Lithium-sulfur battery. Sulfur is also a very widespread element in nature. The higher energy density (2600wh/kg) of lithium-sulfur batteries may be the focus of the next generation of lithium battery research and development.

Lithium-air battery. Lithium-air battery has a very high energy density (11680wh/kg), which is close to the energy density of fuel, and is environmentally friendly. The reaction product is water.

VI. Lithium titanate anode material

Lithium titanate, spinel structure, potential platform 1.5V, three-dimensional ion diffusion channel, stable crystal lattice, theoretical capacity 176mAh/g. The material has the characteristics of high safety, high magnification, and long life. Compared with graphite, it has higher ion diffusivity, high safety, and long life, but its conductivity is poor, and it needs carbon coating and doping modification; it has high potential and can only form 2.4-2.6V with high-potential cathode materials. Voltage, it is necessary to lower the potential of lithium titanate (the metal replaces part of Ti); the theoretical capacity is relatively low, 176mAh/g compared to 372mAh/g of graphite, there is no advantage in capacity.

七 contrast

Lithium-ion battery anode materials will develop towards high capacity, high energy density, high rate performance, and high cycle performance in the future.

At this stage, lithium-ion power battery anode materials are basically graphite-based carbon anode materials.
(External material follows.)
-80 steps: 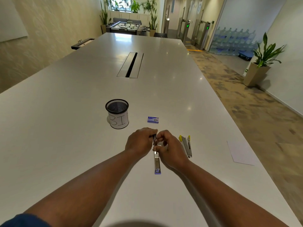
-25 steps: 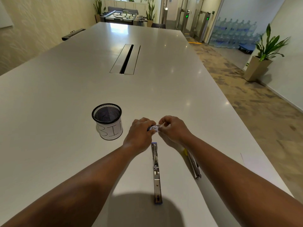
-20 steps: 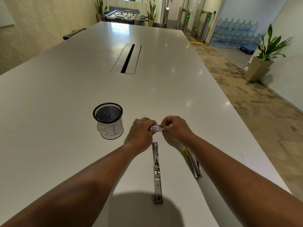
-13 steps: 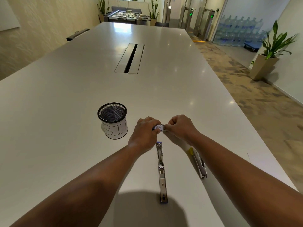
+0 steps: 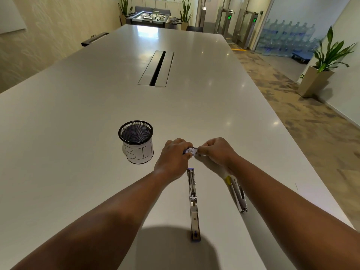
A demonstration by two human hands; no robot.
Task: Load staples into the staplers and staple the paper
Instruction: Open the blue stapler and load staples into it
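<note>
Holding a small blue-and-white cardboard staple box (image 5: 190, 151) between us, we have the left hand (image 5: 173, 158) curled round its left end and the right hand (image 5: 216, 152) pinching its right end, both just above the long pale grey desk (image 5: 78, 114). Directly below the box, a slim silver metal stapler with blue ends (image 5: 193, 203) lies opened out flat on the desk, pointing away from us. A second silver stapler with a yellow tip (image 5: 238, 193) lies to its right, partly hidden under our right forearm. To the left of our hands stands a black mesh cup wrapped in white paper marked "BIN" (image 5: 136, 142).
</note>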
The surface coating modification of graphite-based carbon anode materials increases compatibility with electrolytes, reduces irreversible capacity, and increases rate performance. An important point.

The anode material is lithium titanate, which is doped to improve the electronic and ion conductivity is an important improvement direction at this stage.
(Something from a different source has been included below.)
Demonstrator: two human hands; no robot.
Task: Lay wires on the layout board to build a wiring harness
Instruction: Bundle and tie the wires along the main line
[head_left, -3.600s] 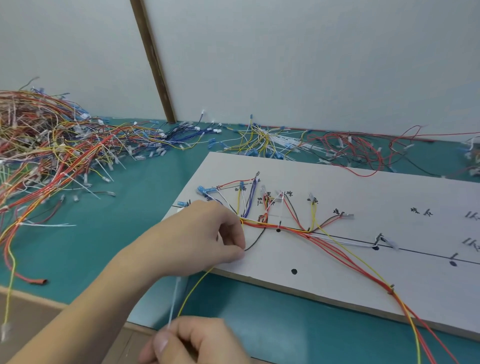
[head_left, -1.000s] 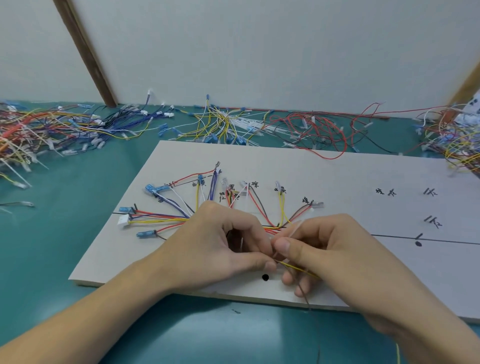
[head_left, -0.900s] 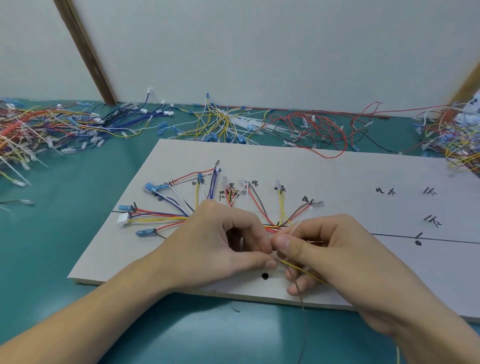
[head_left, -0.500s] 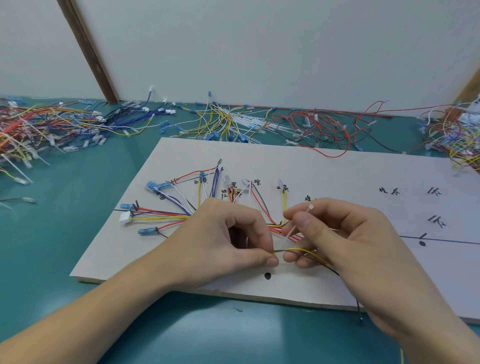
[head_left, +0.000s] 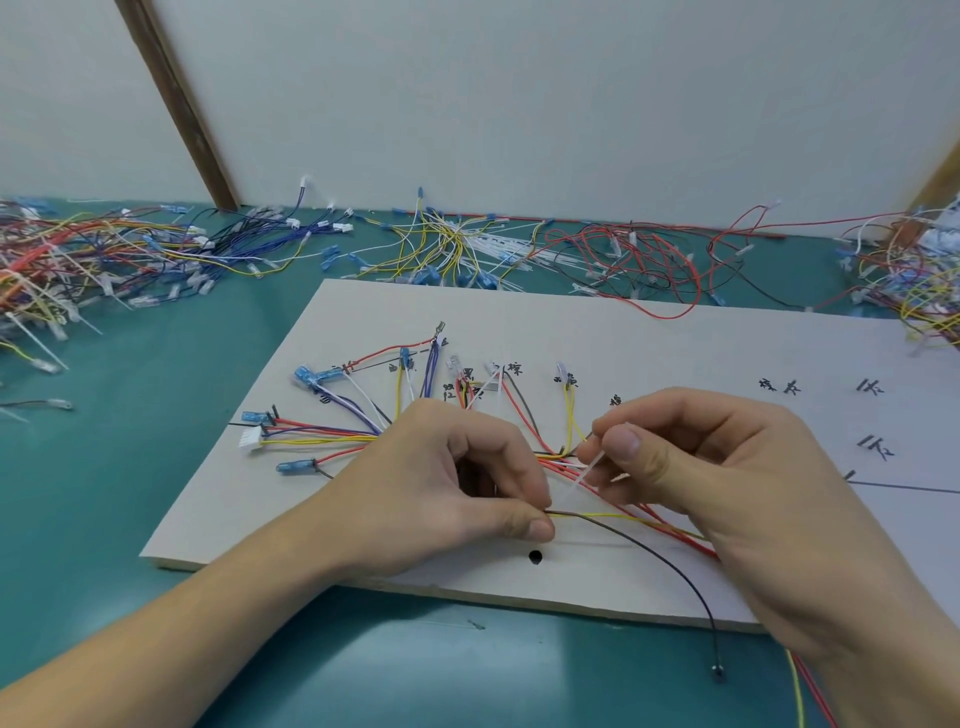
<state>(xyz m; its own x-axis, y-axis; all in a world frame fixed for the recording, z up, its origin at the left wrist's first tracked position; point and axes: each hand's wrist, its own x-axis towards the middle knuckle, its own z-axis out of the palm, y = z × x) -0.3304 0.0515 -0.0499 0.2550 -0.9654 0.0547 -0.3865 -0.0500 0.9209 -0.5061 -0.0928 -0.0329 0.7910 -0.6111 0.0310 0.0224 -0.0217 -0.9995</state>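
On the layout board (head_left: 649, 332), the left hand (head_left: 441, 483) pinches the gathered wires (head_left: 613, 519) at the fan's root, while the right hand (head_left: 701, 467) pinches a white cable tie (head_left: 589, 470) (probably for binding). Keep the bundle taut; cinch close beside the pinch.

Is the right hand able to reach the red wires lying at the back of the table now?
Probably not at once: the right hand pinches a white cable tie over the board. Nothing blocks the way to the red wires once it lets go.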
Although hard carbon, soft carbon, alloy and other negative electrode materials have higher capacity, the problem of cycle stability is still plagued us, and the modification research is still in the process of exploring and improving. Accelerated demand may urge the development and application of such materials.

Although the lithium metal negative electrode has a high energy density, there is no effective solution to its inherent safety problems such as lithium dendrites, and its large-scale practical application will take time.